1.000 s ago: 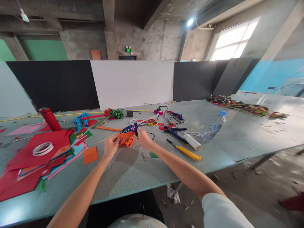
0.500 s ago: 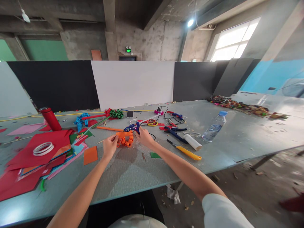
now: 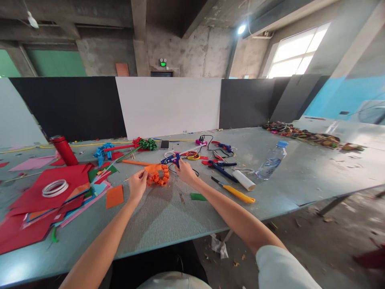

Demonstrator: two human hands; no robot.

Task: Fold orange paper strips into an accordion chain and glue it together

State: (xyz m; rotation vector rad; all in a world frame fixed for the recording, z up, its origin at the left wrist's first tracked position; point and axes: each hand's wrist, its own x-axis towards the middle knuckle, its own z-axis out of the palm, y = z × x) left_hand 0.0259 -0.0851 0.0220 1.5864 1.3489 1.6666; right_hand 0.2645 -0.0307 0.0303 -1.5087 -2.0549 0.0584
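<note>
My left hand (image 3: 138, 184) pinches one end of an orange paper strip with curled loops (image 3: 161, 178), held just above the table. In my right hand (image 3: 184, 170) is a blue glue gun (image 3: 171, 159), fingers wrapped round its handle, a small red light showing on its body. The gun's nozzle points left, above the orange strip; whether it touches the paper I cannot tell. Behind the strip lies a rolled orange paper stick (image 3: 136, 162). A flat orange paper square (image 3: 114, 196) rests left of my left hand.
Red paper sheets (image 3: 45, 184) with white tape rolls (image 3: 55, 188) and a red flask (image 3: 63, 150) are on the left. To the right lie a yellow utility knife (image 3: 239, 194), blue-handled pliers (image 3: 222, 170), a white roll (image 3: 244, 180) and a water bottle (image 3: 272, 160). Behind is a pink power socket (image 3: 201, 142).
My right hand has drawn the glue gun slightly right and up, away from my left hand. The looped orange strip has tilted a little in my left hand.
</note>
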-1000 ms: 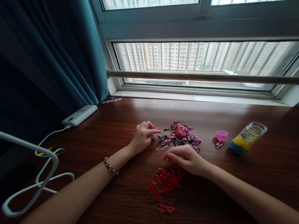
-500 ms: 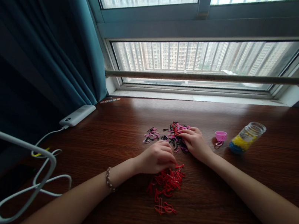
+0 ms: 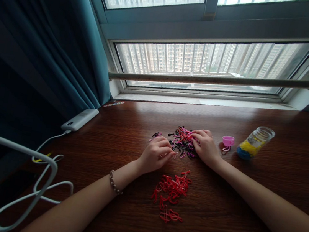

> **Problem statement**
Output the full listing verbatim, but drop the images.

> **Response box**
1.000 s ago: 
0.500 s ago: 
now: 

Demonstrator: two human hands; no robot.

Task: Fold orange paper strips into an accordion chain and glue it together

State: (xyz m; rotation vector rad; all in a world frame fixed for the recording, z up, its origin at the left wrist's first tracked position; point and axes: each hand's wrist, its own x-axis towards the middle knuckle, its own z-axis out of the palm, y = z × x) left_hand 0.0259 -0.0851 0.0220 1.5864 1.3489 1.6666; right_hand 0.2645 -0.0307 0.0303 -1.5087 -2.0549 0.0584
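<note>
My left hand (image 3: 138, 184) pinches one end of an orange paper strip with curled loops (image 3: 161, 178), held just above the table. In my right hand (image 3: 184, 170) is a blue glue gun (image 3: 171, 159), fingers wrapped round its handle, a small red light showing on its body. The gun's nozzle points left, above the orange strip; whether it touches the paper I cannot tell. Behind the strip lies a rolled orange paper stick (image 3: 136, 162). A flat orange paper square (image 3: 114, 196) rests left of my left hand.
Red paper sheets (image 3: 45, 184) with white tape rolls (image 3: 55, 188) and a red flask (image 3: 63, 150) are on the left. To the right lie a yellow utility knife (image 3: 239, 194), blue-handled pliers (image 3: 222, 170), a white roll (image 3: 244, 180) and a water bottle (image 3: 272, 160). Behind is a pink power socket (image 3: 201, 142).
My right hand has drawn the glue gun slightly right and up, away from my left hand. The looped orange strip has tilted a little in my left hand.
</note>
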-1000 ms: 
-500 ms: 
+0 ms: 

With this, the answer is complete.